You will be prompted for a username and password partway through the
process, when it gets to the genpres directory.  This is fine, but it's
handling of you being unable to give a valid username and password are
not.  It leaves you with a working copy in a semi-broken state.  You are
forced to abort the checkout in the middle.

Also, if you use a URL other than
https://svn.generalpresence.com:5131/repos/ to get the repository, the
access controls are no longer enforced.

These things tell me that access control needs to be in the repository
itself, and not handled by the access method.  The repository has no
need to do authentication, but all protocols should generate
authentication tokens that are mapped to a set the repository has, and
then the repository filesystem layer should apply access control rules. 
This would permit much more sane and rational behavior in the face of
access control restrictions on a portion of the repository.  This would
also eliminate the 'magic' URL problem that caused me a great deal of
puzzlement until I looked at my server logs and realized what checkout
was doing.

A succinct way of putting this is to say that access control is now
applied to a name, and not an object, and it needs to be applied to an
object because that object may have several names.

Perhaps this is already an issue in the database.  Watching your work on
libsvn_auth, and following links from there leads me to conclude that it
isn't.

Thanks,
-- 
The best we can hope for concerning the people at large is that they
be properly armed.  -- Alexander Hamilton
-- Eric Hopper (hopper@omnifarious.org  http://www.omnifarious.org/~hopper) --

Re: New public Subversion repository - access control issues

Posted by Greg Hudson <gh...@MIT.EDU>.
On Sun, 2003-02-09 at 11:55, Eric M. Hopper wrote:
> You will be prompted for a username and password partway through the
> process, when it gets to the genpres directory.  This is fine, but it's
> handling of you being unable to give a valid username and password are
> not.  It leaves you with a working copy in a semi-broken state.  You are
> forced to abort the checkout in the middle.

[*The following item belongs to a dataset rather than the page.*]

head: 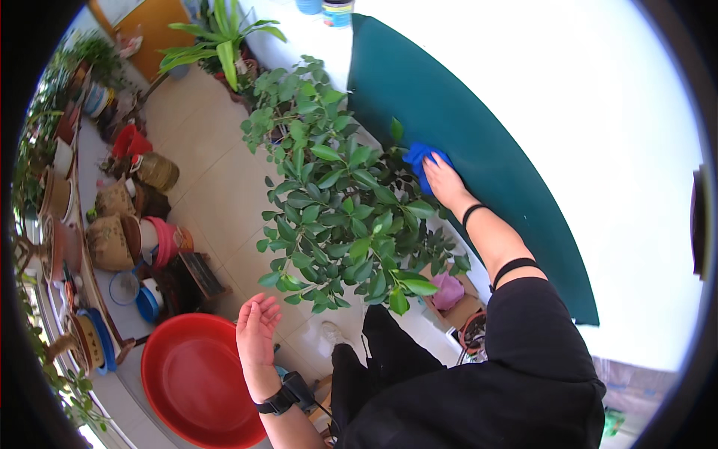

Well, we have to be able to recover gracefully from this situation
because it's functionally identical to "the repository fell off the net
at this point in the operation".  I think the work on restartable
checkouts and updates should mostly cover it.

> These things tell me that access control needs to be in the repository
> itself, and not handled by the access method.

> Perhaps this is already an issue in the database.  Watching your work on
> libsvn_auth, and following links from there leads me to conclude that it
> isn't.

In-repository access controls are a widely recognized post-1.0 feature,
although I didn't find an issue in the database about them.  (As with
most post-1.0 features, if someone came along with an implementation
before 1.0, and it wasn't too disruptive, we'd consider integrating
it.)  libsvn_auth is only solving the client-side authentication piece.